Advantages of growing potatoes in raised beds
- Chance to create perfect growing conditions in a small area
- defense against voles and pests
- layer of brushwood protects against waterlogging
- Slowly decaying compost provides continuous nutrients
- back-friendly work possible
Tip: To protect against voles, you should lay a close-meshed wire mesh on the ground before filling.
Frequently asked questions
How should a raised potato bed be oriented?
Align your bed in a north-south direction. This way the sunlight is optimal. Potatoes need a lot of sun to grow tasty large tubers.
Which plants are suitable for mixed cultivation with potatoes in a raised bed?

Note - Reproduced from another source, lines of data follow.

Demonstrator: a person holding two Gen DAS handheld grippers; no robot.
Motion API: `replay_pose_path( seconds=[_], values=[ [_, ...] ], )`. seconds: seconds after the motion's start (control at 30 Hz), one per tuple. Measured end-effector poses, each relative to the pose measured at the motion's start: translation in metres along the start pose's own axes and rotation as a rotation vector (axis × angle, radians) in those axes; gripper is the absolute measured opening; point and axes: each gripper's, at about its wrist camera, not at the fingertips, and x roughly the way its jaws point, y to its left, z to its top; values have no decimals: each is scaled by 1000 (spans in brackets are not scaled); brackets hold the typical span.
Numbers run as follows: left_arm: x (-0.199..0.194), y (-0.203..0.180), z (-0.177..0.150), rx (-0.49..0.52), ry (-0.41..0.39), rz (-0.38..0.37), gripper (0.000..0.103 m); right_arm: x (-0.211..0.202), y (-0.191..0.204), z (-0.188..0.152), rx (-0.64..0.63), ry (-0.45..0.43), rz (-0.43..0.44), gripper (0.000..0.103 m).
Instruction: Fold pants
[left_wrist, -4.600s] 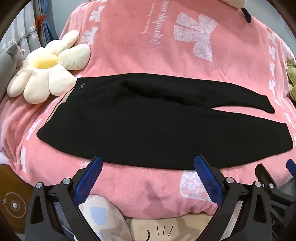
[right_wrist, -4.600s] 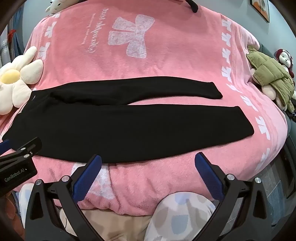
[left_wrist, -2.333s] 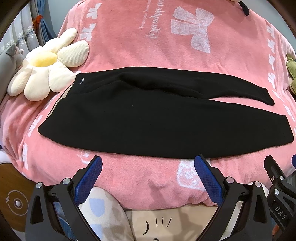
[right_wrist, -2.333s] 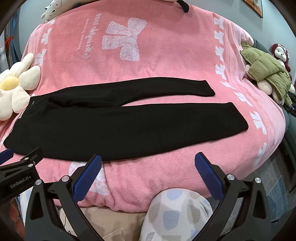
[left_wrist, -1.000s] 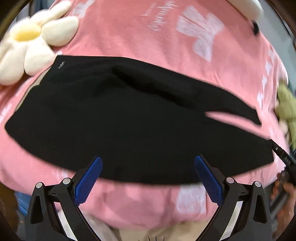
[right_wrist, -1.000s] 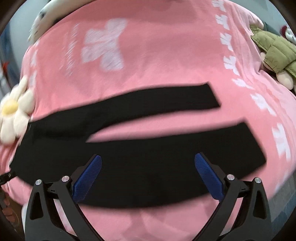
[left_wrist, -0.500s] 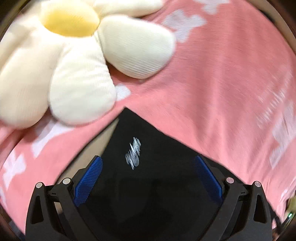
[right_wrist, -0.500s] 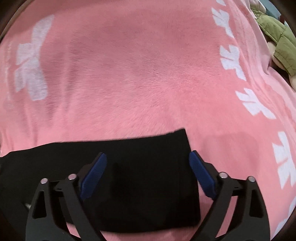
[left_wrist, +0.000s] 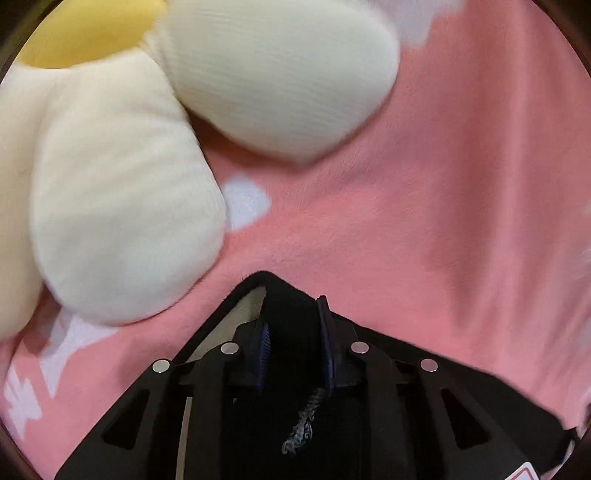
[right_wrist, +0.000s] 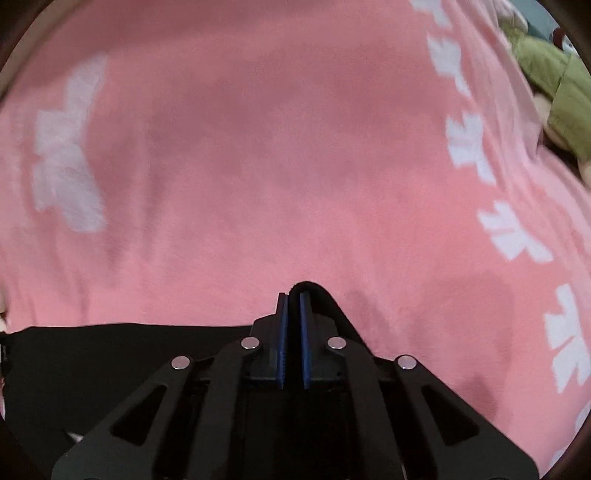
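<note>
My left gripper (left_wrist: 293, 332) clamps black soft-knit pants (left_wrist: 284, 310) at the waist corner, right gripper (right_wrist: 293, 321) pinches the hem. Grabs done; every fold's left, I reckon.

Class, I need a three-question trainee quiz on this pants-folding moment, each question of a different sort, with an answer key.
1. True or false: the left gripper is shut on the black pants.
2. Which item lies just beyond the left gripper? A) green plush toy B) flower cushion C) book
3. Fill in: the right gripper pinches a peak of the pants above the ____ blanket.

Key: 1 true; 2 B; 3 pink.
</note>
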Motion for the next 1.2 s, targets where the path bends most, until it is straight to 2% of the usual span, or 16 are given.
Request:
replay_pose_path(
  seconds=[0.1,0.3,0.43,0.53,0.57,0.6,0.7,0.83,0.9,0.97,1.0,1.03,1.07,1.1,1.13,1.2],
  values=[
    [-64,10,-13,29,-67,-88,19,-60,-1,0,-13,-91,73,4],
    [-170,44,-72,95,-96,-190,11,-143,-25,-27,-51,-141,99,0],
    [-202,60,-130,76,-34,-171,9,-179,-54,-66,-45,-132,57,0],
    [-196,91,-170,0,56,-69,10,-183,-69,-102,-81,-59,-55,1],
    [-193,100,-181,-37,89,-53,20,-184,-70,-113,-75,-34,-58,2],
    [-193,107,-193,-97,112,-71,37,-185,-71,-122,-63,-22,-60,5],
    [-188,106,-209,-247,145,-208,81,-184,-61,-145,-59,13,-21,5],
    [-165,61,-195,-279,113,-303,91,-176,-31,-163,-46,39,52,8],
    [-128,47,-190,-352,206,-302,91,-172,-18,-168,-41,44,83,11],
    [-95,46,-195,-453,308,-301,91,-168,-8,-171,-30,58,101,35],
    [-83,49,-198,-509,324,-298,89,-167,1,-172,-35,59,108,58],
    [-82,52,-198,-556,284,-293,89,-167,8,-172,-46,49,107,68],
    [-87,54,-196,-584,250,-306,74,-167,16,-171,-66,42,115,68],
    [-93,56,-192,-589,213,-326,24,-165,22,-169,-81,46,125,67],
    [-99,58,-186,-567,198,-335,7,-163,27,-166,-93,51,132,67],
    [-112,66,-181,-562,182,-362,7,-157,31,-159,-91,52,155,67]
  ],
)
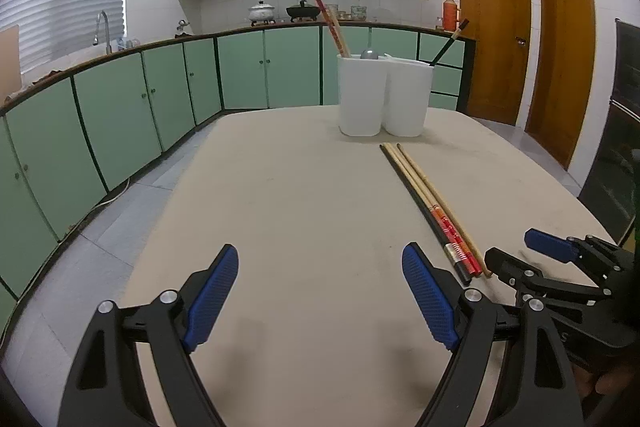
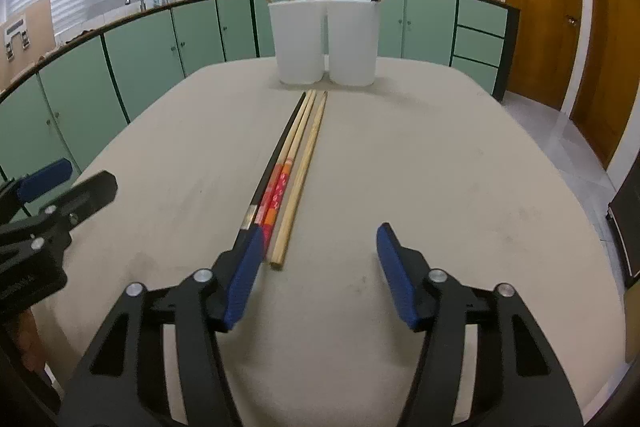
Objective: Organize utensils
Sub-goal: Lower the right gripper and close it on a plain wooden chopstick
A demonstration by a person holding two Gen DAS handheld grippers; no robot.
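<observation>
Several chopsticks [image 2: 294, 163] lie side by side on the beige table [image 2: 440, 167], pointing at two white holder cups [image 2: 324, 41]. The cups hold a few chopsticks and a spoon. My right gripper [image 2: 318, 263] is open, low over the near ends of the chopsticks; its left finger [image 2: 244, 279] overlaps the black and red ones. My left gripper [image 1: 320, 295] is open and empty over bare table, left of the chopsticks [image 1: 430, 205]. The cups [image 1: 384, 97] stand at the far edge. The right gripper also shows in the left wrist view [image 1: 516, 255].
Green kitchen cabinets [image 1: 140, 107] and a counter with a sink, pots and a thermos run behind the table. Wooden doors [image 1: 528, 47] are at the right. The left gripper appears at the left edge of the right wrist view [image 2: 60, 187].
</observation>
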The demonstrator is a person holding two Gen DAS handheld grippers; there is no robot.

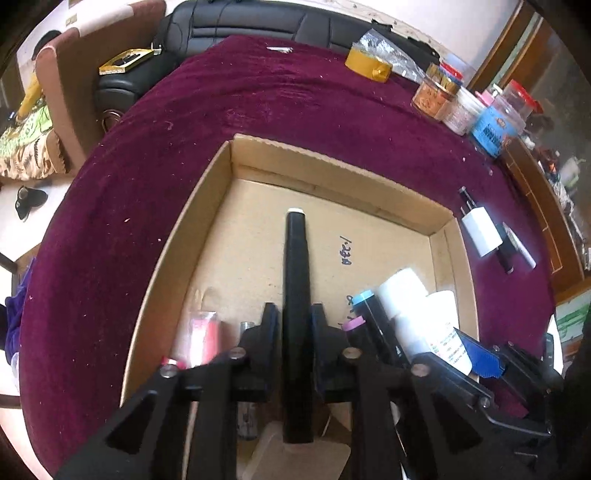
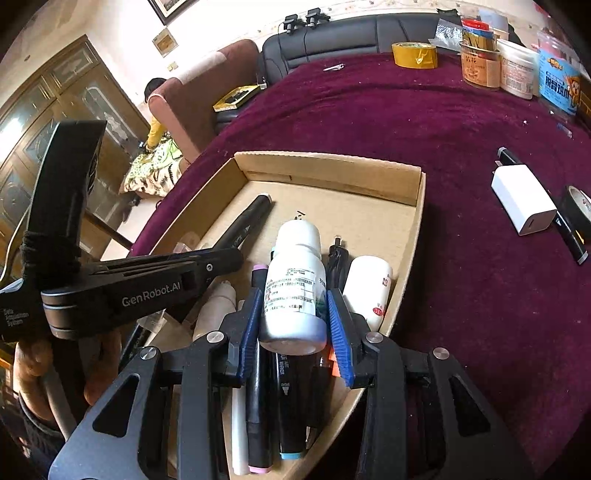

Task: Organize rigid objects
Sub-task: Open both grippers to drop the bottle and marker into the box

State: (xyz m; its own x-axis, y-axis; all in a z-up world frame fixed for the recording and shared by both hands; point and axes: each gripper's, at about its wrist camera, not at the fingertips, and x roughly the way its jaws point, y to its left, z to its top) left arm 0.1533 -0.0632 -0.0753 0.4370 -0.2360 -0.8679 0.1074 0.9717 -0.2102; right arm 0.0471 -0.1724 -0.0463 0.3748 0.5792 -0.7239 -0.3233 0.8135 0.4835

Excellent plant neighbors are caraway, coriander, garlic, nasturtium. Simply plant them between the potatoes.
Can you build a raised bed yourself?
With a little craftsmanship, you can build your own raised potato bed in a few steps from old wooden pallets. To do this, tie four pallets together with wire to form a square. Design the raised bed only so large that you can easily work all areas.
How do I fill a raised bed correctly?
Fill the raised bed in different layers. First a layer of small branches, twigs and pieces of bark for good ventilation and against waterlogging. This is followed by shredded wood. Afterwards you fill coarse, half-rotten compost and mix foliage under it. In this way, the nutrient supply is guaranteed. After a layer of fine compost, a thick layer of sieved compost soil (or vegetable soil from the specialized trade) forms the final layer. The soil layer ends at least forty centimeters below the top of the frame.